In the listing below, find the line containing "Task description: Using" and the line containing "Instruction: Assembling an". Repeat exactly those two lines and every line between them.
◆ ◆ ◆ ◆
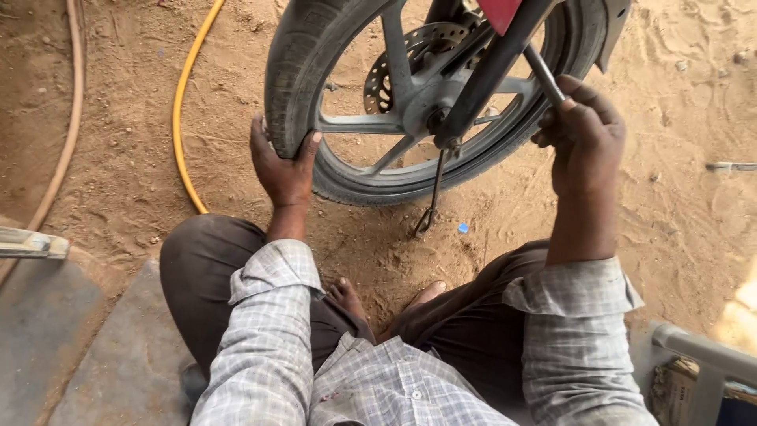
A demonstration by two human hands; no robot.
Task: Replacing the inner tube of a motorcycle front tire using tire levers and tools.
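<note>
Left hand (282,162): fingers wrapped over the tread of the front tyre (293,71), thumb on the inner sidewall, closed grip that steadies the wheel. Right hand (582,134): fist closed on the handle of a metal tool (544,75), a rod or spanner whose far end runs up toward the fork leg (489,75); the head of the tool is hidden, so its type cannot be told.

Between the 2 hands: the alloy wheel with its spokes, the hub and axle (432,118) at the middle, the brake disc (414,59) behind the hub. A thin dark rod (432,193) hangs from the axle area down to the sand, just right of the left hand.

Below the hands: the person's knees and bare feet, on sandy ground (646,229). Left of the left hand, well apart: a yellow hose (183,118) curving over the sand. Right of the right hand, well apart: a small metal tool (729,166) lying on the sand.

Risks, as judged:
- Tool slipping off its seat under load; the right knuckles would strike the fork or spokes
- Wheel turning if the left grip loosens; fingers sit close to the spokes
- Loose sand under the tyre gives poor footing, so the bike could shift toward the knees
- Small parts dropped here would sink into the sand
</note>
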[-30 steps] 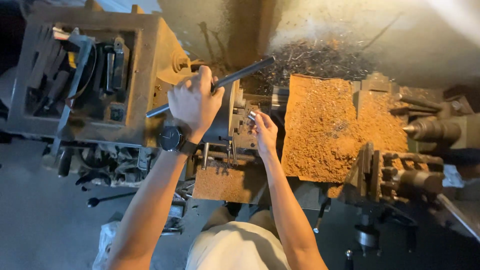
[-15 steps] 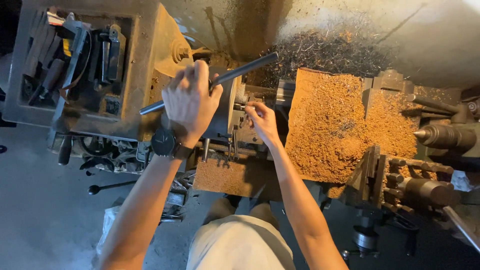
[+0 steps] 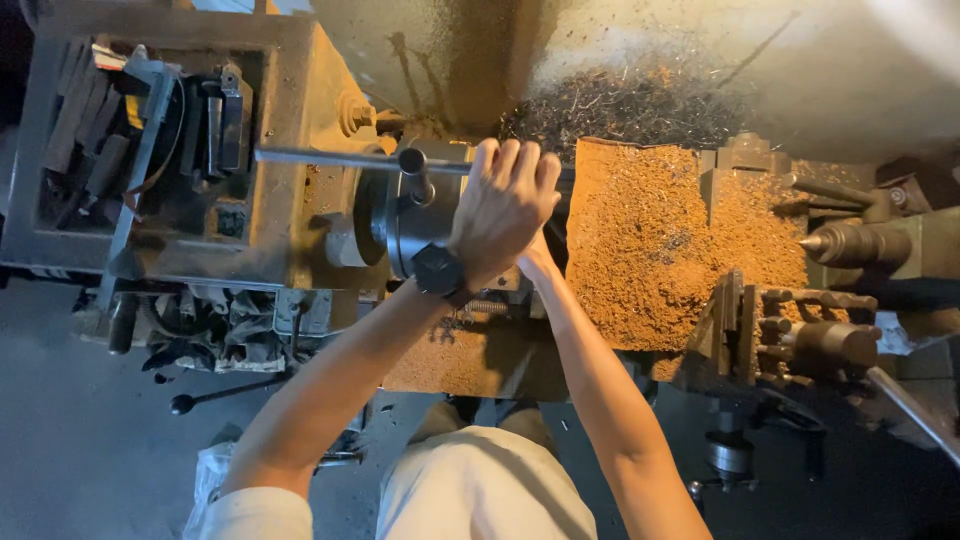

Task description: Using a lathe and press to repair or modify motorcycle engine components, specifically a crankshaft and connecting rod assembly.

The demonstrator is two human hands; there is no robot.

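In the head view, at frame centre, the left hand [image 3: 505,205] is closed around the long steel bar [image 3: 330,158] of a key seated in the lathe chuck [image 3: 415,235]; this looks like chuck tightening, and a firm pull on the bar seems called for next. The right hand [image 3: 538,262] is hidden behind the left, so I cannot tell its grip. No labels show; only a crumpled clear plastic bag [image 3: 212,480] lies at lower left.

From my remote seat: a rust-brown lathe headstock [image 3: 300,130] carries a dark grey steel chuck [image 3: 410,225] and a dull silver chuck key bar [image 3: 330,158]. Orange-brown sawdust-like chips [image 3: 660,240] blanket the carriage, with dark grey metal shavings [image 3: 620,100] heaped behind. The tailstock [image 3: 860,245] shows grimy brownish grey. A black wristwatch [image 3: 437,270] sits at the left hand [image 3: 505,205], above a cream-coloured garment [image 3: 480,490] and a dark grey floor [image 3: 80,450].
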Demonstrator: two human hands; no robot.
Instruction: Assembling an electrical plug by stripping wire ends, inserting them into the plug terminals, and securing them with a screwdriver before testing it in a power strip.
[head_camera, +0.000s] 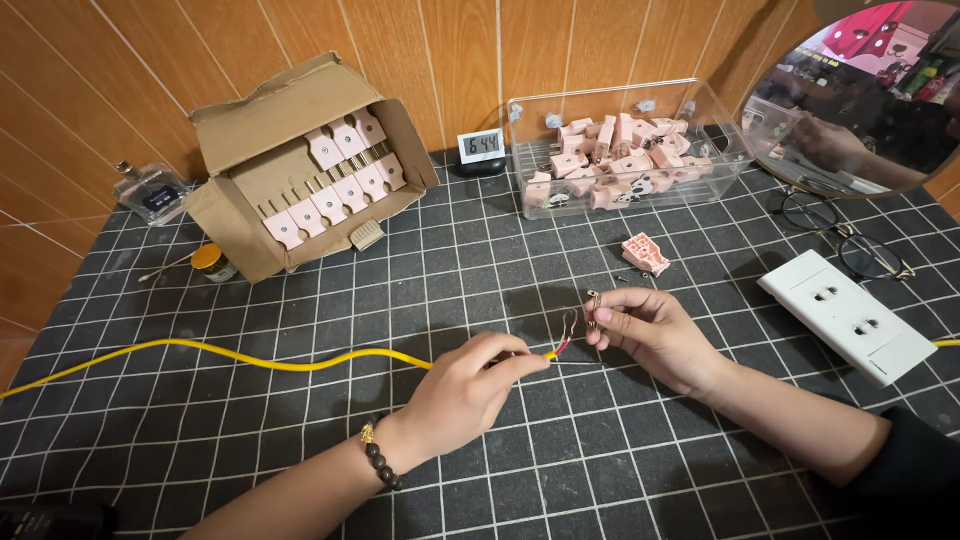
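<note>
Your left hand (465, 385) pinches the yellow cable (250, 357) near its stripped end, mid-worktop; right hand (645, 325) fingers grip a small metal clip (594, 305) by the bared wires (567, 330). Loose pinch = strands fray or clip drops onto the grid mat (560, 460).

An open brown cardboard box (300, 160) stands tilted at the back left of the black gridded surface (500, 440), flaps spread, its front rows filled with pale pink plastic parts. Just right of it, against the wooden wall, a small white digital clock with a grey rectangular screen (480, 146) stands upright on a dark base. Next to that sits a clear plastic rectangular container (620, 110), holding a loose heap of the same pink parts. At the far left edge lies a small clear plastic case with a dark label (152, 192).
</note>
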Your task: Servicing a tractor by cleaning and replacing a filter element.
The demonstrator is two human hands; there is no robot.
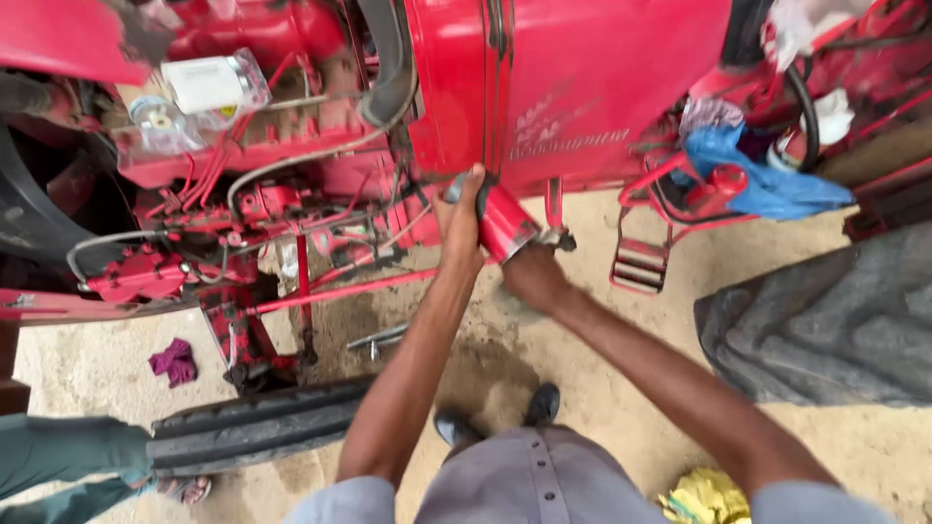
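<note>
Seen from above: two bare hands at one red cylinder (505, 225), a canister with a grey end cap, held tilted just below the red tractor body panel (582, 87). Left hand (464, 221) wrapped round the upper part of the cylinder, grip closed on it. Right hand (532, 277) at the lower, metal end, blurred; probably closed there, but whether it truly clamped the cylinder could not be told.

Counted around the hands:
- Two black shoes (544, 403) on the sandy ground, directly below the arms.
- Two tyres: one large grey tyre (825, 330) at the right, one narrower black tyre (257, 422) lying at lower left.
- One red step (639, 264) hanging off the tractor, just right of the cylinder.
- One metal tool (379, 340) lying on the ground, left of the arms.
- Three loose cloths: one blue cloth (767, 180) draped on the tractor at the right, one purple rag (175, 361) on the ground, one yellow cloth (704, 497) at the bottom edge.

Containers: one clear plastic reservoir (209, 87) mounted on the engine at upper left, pale inside; contents not discernible.

One other person's leg in green trousers (68, 461) at lower left, sandalled foot beside the black tyre.
</note>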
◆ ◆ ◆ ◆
* **WRITTEN SOLUTION**:
Task description: Using a lathe and press to repair or modify motorcycle engine components, specifically a crankshaft and connecting rod assembly.

The demonstrator is two human hands; there is no robot.

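In the head view, at frame centre, the left hand [image 3: 505,205] is closed around the long steel bar [image 3: 330,158] of a key seated in the lathe chuck [image 3: 415,235]; this looks like chuck tightening, and a firm pull on the bar seems called for next. The right hand [image 3: 538,262] is hidden behind the left, so I cannot tell its grip. No labels show; only a crumpled clear plastic bag [image 3: 212,480] lies at lower left.

From my remote seat: a rust-brown lathe headstock [image 3: 300,130] carries a dark grey steel chuck [image 3: 410,225] and a dull silver chuck key bar [image 3: 330,158]. Orange-brown sawdust-like chips [image 3: 660,240] blanket the carriage, with dark grey metal shavings [image 3: 620,100] heaped behind. The tailstock [image 3: 860,245] shows grimy brownish grey. A black wristwatch [image 3: 437,270] sits at the left hand [image 3: 505,205], above a cream-coloured garment [image 3: 480,490] and a dark grey floor [image 3: 80,450].
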Demonstrator: two human hands; no robot.
Instruction: Assembling an electrical plug by stripping wire ends, inserting them into the plug terminals, and securing them with a screwdriver before testing it in a power strip.

The work for this exercise is now done.